Britney Spears sings on Star Search when she’s 10 years old. Her voice is beautiful. Her confidence at such a young age is impressive. And when she gets off stage, Ed is waiting for her.

He does not ask about her talent or her interests. He asks if she has a boyfriend.

It feels like a gut punch. And also, it feels incredibly familiar. How many women have been asked about their relationship rather than their accomplishments? Too many. But, God, does it really start this young?

Britney says she doesn’t have a boyfriend because boys are mean. Fair. He corrects her saying, “You mean all boys are mean? I’m not mean, how about me?” She backs up her statement and says, “Well… that depends.”

This exchange is gross. He’s making her question herself. And it’s just the start of a lifetime of misogyny for her.

The Family Feud Question: “What Did Britney Lose This Year?”

When I watched this clip, I felt sick. In a 2008 episode of Family Feud, John O’Hurley asks the contestants, “Name something Britney Spears has lost this year.”

The contestants are eager to respond. “Her husband!” “Her hair!” “Her sanity!” An audience laughs and cheers. I honestly couldn’t believe what I was watching. Here is a woman struggling with her mental health, being bombarded by the paparazzi, losing her kids, and watching her marriage dissolve.
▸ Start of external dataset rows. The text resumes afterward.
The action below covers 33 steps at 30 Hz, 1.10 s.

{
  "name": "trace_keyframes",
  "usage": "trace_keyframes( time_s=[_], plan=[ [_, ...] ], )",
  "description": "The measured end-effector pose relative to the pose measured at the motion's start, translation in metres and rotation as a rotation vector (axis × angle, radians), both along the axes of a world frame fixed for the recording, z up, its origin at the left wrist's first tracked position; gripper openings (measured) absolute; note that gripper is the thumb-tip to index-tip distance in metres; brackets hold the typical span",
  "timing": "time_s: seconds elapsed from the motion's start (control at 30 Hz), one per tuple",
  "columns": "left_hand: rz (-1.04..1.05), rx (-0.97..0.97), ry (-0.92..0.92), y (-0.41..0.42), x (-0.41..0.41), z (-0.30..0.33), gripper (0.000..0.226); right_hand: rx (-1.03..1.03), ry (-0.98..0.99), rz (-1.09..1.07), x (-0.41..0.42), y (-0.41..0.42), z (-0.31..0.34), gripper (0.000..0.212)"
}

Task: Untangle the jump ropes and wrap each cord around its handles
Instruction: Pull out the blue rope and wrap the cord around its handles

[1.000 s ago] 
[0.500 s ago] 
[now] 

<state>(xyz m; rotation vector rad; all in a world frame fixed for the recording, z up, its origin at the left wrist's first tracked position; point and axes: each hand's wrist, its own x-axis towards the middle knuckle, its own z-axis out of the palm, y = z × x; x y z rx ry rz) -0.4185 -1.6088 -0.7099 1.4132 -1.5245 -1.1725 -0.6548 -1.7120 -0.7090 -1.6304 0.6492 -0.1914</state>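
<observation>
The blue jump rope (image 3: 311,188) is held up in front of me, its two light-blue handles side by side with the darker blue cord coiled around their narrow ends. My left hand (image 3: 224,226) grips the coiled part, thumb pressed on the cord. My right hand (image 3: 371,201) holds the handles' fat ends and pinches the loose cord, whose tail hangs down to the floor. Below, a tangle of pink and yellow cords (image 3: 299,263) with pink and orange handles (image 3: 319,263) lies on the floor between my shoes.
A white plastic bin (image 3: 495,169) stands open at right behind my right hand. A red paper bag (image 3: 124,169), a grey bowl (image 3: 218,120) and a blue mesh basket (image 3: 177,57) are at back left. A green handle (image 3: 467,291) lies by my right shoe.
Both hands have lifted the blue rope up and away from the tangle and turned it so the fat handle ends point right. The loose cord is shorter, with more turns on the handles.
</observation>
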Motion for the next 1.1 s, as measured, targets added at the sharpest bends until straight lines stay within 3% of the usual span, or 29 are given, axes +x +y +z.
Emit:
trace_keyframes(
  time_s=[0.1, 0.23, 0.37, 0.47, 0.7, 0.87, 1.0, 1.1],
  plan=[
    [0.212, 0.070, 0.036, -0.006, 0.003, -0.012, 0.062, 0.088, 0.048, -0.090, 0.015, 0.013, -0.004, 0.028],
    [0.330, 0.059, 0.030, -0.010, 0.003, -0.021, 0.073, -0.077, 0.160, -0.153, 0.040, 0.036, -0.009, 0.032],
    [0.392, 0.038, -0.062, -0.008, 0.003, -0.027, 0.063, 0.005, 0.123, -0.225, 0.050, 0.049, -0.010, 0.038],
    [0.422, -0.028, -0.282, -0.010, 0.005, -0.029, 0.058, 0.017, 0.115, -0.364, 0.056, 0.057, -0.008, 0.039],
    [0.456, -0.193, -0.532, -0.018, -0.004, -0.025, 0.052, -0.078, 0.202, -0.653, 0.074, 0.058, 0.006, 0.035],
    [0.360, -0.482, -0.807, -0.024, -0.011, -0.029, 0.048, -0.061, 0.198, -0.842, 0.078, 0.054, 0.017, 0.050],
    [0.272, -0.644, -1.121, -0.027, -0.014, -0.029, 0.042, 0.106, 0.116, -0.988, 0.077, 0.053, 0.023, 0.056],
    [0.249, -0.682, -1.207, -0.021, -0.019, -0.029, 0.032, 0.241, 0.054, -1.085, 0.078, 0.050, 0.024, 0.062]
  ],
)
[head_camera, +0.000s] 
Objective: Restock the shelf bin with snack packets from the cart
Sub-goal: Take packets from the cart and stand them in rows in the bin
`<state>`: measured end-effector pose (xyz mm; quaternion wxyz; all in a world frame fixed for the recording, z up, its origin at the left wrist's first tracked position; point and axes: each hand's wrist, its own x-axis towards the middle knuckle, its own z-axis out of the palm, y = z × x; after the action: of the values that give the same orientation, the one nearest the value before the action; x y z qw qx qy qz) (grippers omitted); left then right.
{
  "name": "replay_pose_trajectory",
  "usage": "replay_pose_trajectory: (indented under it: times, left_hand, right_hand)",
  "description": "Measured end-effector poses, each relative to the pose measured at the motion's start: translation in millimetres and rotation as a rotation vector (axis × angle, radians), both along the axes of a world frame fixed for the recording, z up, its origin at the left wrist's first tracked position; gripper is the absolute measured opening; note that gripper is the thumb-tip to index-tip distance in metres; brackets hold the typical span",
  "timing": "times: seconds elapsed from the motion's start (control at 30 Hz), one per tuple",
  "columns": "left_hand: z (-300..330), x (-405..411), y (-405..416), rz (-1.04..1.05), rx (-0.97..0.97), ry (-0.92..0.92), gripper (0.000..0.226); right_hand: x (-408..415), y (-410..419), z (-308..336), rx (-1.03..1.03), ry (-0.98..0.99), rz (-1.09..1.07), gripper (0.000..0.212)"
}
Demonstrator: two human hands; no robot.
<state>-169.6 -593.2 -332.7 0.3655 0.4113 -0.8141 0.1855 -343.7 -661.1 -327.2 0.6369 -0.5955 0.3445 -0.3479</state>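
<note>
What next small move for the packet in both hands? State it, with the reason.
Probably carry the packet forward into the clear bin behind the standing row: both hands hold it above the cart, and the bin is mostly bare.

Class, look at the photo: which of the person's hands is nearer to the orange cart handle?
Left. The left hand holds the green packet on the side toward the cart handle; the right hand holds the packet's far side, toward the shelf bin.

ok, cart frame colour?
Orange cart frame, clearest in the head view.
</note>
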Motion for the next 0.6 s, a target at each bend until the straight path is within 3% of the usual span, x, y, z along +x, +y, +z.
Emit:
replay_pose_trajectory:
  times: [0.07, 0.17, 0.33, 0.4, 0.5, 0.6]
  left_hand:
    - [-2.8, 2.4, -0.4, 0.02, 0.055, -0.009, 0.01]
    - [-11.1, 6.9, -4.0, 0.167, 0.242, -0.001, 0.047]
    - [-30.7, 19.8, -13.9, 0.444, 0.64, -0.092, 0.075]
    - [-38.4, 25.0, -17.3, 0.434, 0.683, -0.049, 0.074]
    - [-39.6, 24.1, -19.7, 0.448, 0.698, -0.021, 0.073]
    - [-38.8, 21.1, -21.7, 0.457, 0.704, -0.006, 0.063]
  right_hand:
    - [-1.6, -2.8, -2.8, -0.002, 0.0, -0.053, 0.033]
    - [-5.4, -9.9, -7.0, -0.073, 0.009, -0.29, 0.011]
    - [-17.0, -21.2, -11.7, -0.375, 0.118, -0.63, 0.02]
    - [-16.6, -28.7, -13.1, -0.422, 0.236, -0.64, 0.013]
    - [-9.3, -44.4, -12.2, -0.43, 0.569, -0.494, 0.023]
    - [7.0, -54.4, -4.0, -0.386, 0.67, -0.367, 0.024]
She was not even 30 years old yet and her life was a game show joke.

Can you imagine a world where this was not only tolerated but passes for entertainment? Here’s a woman who is slowly spiraling in the public eye, and the more she does, the more that the world tears her apart for it.
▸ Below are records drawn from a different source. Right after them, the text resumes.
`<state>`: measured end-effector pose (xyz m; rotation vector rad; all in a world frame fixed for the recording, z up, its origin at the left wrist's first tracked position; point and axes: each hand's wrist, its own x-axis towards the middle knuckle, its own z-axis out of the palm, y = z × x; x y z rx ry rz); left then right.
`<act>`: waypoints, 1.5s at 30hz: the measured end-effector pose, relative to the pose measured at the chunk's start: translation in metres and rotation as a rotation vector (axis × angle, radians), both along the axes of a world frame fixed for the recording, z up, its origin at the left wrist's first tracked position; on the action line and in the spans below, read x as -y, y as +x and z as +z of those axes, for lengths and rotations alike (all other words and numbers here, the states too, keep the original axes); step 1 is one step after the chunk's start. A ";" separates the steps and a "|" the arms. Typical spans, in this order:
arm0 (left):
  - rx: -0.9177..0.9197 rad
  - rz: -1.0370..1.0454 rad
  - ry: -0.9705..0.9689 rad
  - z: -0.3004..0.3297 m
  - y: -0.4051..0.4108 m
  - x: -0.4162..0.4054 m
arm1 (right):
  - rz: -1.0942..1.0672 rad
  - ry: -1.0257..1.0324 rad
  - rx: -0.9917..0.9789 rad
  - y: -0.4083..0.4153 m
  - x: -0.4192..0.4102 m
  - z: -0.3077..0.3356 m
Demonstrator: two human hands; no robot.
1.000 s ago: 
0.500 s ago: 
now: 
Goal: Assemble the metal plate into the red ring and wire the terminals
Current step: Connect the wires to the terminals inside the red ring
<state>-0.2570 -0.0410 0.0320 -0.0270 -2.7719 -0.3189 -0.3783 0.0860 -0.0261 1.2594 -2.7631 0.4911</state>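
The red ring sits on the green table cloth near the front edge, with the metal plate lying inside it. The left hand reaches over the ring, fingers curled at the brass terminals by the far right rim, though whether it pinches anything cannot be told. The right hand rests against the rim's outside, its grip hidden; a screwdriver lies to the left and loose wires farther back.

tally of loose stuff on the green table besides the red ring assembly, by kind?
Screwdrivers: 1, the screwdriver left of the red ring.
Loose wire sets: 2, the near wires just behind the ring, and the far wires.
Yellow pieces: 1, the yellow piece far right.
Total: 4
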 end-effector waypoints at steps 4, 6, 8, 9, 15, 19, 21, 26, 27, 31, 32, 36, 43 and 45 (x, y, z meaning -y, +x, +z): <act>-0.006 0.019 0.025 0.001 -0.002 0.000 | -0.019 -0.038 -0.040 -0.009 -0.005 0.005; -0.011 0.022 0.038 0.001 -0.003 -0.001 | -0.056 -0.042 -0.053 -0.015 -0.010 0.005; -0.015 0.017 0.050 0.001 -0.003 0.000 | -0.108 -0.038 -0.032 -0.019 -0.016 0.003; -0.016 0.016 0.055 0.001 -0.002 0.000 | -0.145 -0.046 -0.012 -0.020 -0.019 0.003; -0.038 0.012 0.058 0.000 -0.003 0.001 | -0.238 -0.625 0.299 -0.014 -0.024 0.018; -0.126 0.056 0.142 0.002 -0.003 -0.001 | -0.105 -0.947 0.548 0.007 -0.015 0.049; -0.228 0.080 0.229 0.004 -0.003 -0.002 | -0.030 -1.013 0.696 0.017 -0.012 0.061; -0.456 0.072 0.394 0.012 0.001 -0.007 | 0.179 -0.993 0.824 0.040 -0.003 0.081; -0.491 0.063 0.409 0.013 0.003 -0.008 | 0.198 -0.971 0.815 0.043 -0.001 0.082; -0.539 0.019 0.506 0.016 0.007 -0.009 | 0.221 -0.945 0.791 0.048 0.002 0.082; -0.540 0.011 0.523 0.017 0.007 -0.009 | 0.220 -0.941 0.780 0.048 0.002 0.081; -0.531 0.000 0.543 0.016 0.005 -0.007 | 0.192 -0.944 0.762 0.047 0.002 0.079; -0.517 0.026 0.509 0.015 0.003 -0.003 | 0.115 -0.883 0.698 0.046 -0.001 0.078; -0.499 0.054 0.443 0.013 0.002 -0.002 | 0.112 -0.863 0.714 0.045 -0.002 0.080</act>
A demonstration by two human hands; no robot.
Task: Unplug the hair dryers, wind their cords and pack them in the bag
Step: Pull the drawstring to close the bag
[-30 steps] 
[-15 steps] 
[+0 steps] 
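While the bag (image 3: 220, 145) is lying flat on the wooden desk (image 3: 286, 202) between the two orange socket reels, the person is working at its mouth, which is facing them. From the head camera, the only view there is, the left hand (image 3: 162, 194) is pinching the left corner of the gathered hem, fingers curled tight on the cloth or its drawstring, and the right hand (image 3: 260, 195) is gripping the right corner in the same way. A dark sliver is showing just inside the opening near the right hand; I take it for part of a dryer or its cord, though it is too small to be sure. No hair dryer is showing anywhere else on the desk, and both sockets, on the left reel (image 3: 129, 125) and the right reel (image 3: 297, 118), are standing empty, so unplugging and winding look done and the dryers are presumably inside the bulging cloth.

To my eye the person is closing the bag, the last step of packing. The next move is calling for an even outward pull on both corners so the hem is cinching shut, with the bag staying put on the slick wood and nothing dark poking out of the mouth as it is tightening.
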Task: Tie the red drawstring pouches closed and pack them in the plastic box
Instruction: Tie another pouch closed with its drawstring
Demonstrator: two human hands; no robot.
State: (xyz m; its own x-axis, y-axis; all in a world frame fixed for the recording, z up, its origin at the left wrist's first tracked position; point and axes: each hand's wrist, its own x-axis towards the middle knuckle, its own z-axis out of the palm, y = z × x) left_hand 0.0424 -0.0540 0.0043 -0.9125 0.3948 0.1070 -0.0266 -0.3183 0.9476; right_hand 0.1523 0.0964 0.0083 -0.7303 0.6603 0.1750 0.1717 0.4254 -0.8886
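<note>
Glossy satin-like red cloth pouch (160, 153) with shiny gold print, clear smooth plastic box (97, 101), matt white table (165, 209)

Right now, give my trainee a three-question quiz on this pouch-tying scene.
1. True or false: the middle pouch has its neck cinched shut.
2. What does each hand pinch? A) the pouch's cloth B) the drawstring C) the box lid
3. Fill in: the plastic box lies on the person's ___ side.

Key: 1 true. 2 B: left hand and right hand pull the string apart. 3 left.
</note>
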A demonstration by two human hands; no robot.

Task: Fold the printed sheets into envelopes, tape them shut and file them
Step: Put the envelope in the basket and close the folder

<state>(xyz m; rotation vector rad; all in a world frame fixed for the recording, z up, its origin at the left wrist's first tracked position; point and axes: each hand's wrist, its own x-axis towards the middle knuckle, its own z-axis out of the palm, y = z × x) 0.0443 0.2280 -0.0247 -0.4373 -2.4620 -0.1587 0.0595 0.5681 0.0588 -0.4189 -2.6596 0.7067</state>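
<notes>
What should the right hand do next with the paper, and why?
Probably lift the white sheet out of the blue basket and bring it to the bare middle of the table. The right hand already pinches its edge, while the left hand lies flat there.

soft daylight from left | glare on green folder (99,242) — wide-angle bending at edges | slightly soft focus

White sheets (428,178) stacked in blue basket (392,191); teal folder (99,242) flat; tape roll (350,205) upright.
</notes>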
Jude Ellison Sady Doyle writes of Britney in “The Way We Treated Britney Spears Was a Sign of What Was to Come” for Gen, “She’s the Girl We Wouldn’t Leave Alone, the all-American blonde who became the greatest train wreck of her generation.”

I wholeheartedly believe that Family Feud should issue an apology. This is inexcusable.

The Diane Sawyer Interview

Again, I’m disgusted. This interview should never have played out the way that it did. As a professional woman, I can’t understand how Diane Sawyer would entertain this line of questioning. This makes it even clearer that no one was on Britney’s side.

It begins with her questioning Britney’s breakup with Justin Timberlake.

“He has gone on television and pretty much said you broke his heart. You did something that caused him so much pain, so much suffering. What did you do?”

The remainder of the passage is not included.